Each document contains four sources of information that can be used for the task:
  • Chief complaint
  • Admit diagnosis (as ICD-9 code)
  • Discharge diagnosis(es) (as ICD-9 code)
  • Report text
The documents come from a number of different report types:
  • Radiology Reports - 47,555
  • History and Physical Exams - 15,721
  • Emergency Department Reports - 13,424
  • Progress Notes - 8,538
  • Discharge Summaries - 7,931
  • Operative Reports - 5,032
  • Surgical Pathology Reports - 2,877
  • Cardiology Reports - 632
  • Letter - 1
The task will require relevance assessments for each visit, with retrieval performance measured by recall, precision, and related measures (e.g., mean average precision – MAP) based on the assessments. As with all TREC relevance assessments, retrieved visits will be pooled based on the top N documents for each run of each participating group, where N is a number that will yield a pool of about 300-400 documents for assessment. The test collection will contain 35 topics.

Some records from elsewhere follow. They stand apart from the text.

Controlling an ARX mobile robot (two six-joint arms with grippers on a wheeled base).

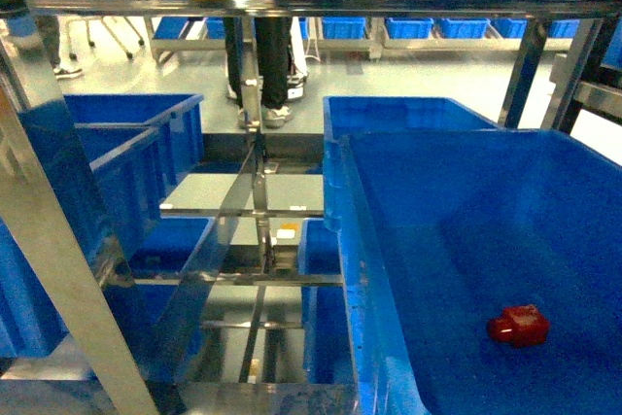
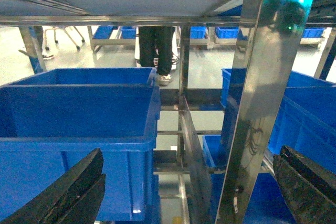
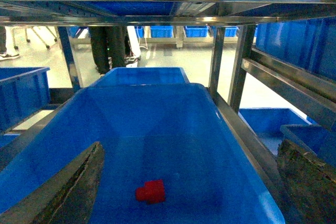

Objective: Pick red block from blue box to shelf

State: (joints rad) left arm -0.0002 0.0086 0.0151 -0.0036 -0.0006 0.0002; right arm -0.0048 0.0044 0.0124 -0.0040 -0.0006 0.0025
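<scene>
The right gripper (image 3: 189,182) is spread wide and holds nothing, its dark fingers (image 3: 73,187) framing the near end of the blue box (image 3: 231,145). The red block (image 3: 150,191) lies on the box floor, between the fingers and apart from both. Left of it, the left gripper (image 2: 189,187) is likewise released, facing a steel post of the shelf (image 2: 257,103) and a blue crate (image 2: 79,124). Far beyond, a person's legs (image 1: 272,65) stand on the floor.
</scene>
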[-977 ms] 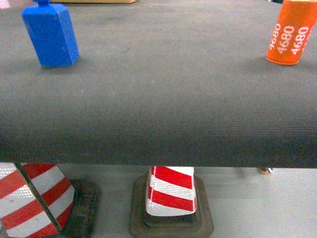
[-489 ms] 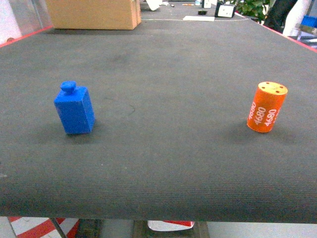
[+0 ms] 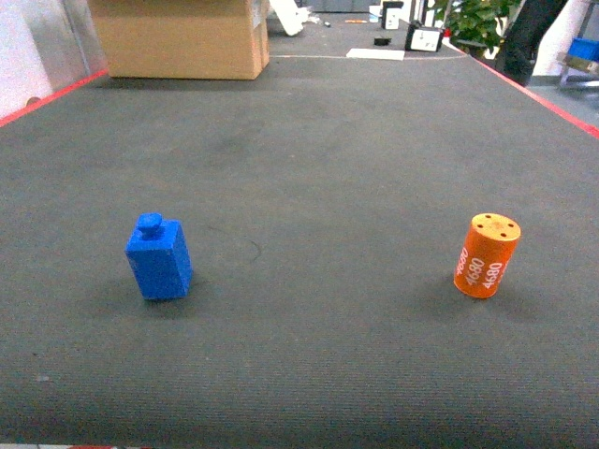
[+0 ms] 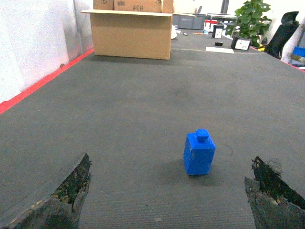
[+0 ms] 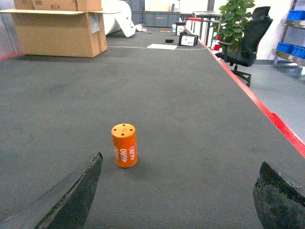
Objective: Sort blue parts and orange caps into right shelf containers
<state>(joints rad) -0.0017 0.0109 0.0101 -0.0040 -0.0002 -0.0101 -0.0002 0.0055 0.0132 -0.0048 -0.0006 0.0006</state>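
Dark-matted bench [image 3: 309, 168] with red edging. A blue part [image 3: 159, 257], a square block with a round knob on top, stands upright at left; an orange cap [image 3: 487, 255], a cylinder printed 4680, stands upright at right, well apart from it. The left hand [image 4: 167, 200] faces the blue part, fingers [image 4: 62, 195] spread wide. The right hand [image 5: 176, 200] faces the orange cap, likewise apart, touching nothing. A cardboard box [image 3: 182, 37] sits at the far end.
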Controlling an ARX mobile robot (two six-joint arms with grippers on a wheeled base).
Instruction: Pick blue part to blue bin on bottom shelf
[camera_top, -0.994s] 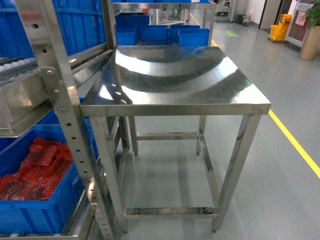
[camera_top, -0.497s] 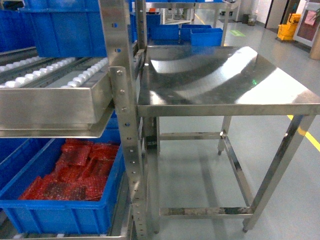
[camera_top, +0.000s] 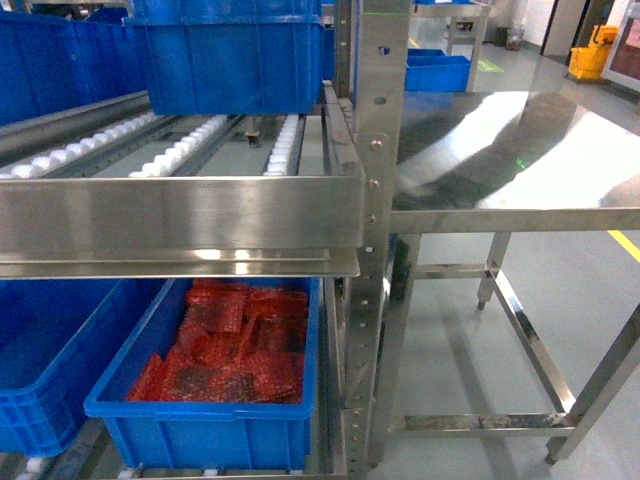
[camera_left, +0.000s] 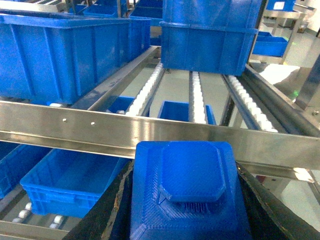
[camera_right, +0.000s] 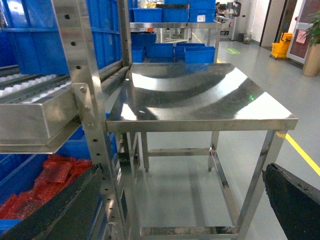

The relevance assessment process will proceed similar to the typical TREC approach. Retrieved documents will be assessed by relevance judges who have clinical backgrounds. They will assess for each topic whether a visit is definitely relevant (patient would meet the criteria to be a subject in a clinical study), possibly relevant (patient might meet the criteria to be a subject in a clinical study), or not relevant (patient would not meet the criteria to be a subject in a clinical study). We will ideally have one person perform all the relevance assessments for a given topic.

I have had the opportunity to be involved in leading a number of IR challenge evaluations over the years, not only in genomics, but also devoted to interactive IR [6] as well as retrieval of medical images [7]. The TREC Medical Records Track is very timely given the growing interest in leveraging the large ongoing investment in EHRs and working toward a learning health system.


1. Friedman, C., Wong, A., et al. (2010). Achieving a nationwide learning health system. Science Translational Medicine, 2(57): 57cm29.
2. Safran, C., Bloomrosen, M., et al. (2007). Toward a national framework for the secondary use of health data: an American Medical Informatics Association white paper. Journal of the American Medical Informatics Association, 14: 1-9.
3. Murray, R. and McElwee, N. (2010). Comparative effectiveness research: critically intertwined with health care reform and the future of biomedical innovation. Archives of Internal Medicine, 170: 596-599.
4. Voorhees, E. and Harman, D., eds. (2005). TREC:  Experiment and Evaluation in Information Retrieval. Cambridge, MA. MIT Press.
5. Hersh, W. and Voorhees, E. (2009). TREC genomics special issue overview. Information Retrieval, 12: 1-15.
6. Hersh, W. (2001). Interactivity at the Text Retrieval Conference (TREC). Information Processing and Management, 37: 365-366.
7. Hersh, W., Müller, H., et al. (2009). The ImageCLEFmed medical image retrieval task test collection. Journal of Digital Imaging, 22: 648-655.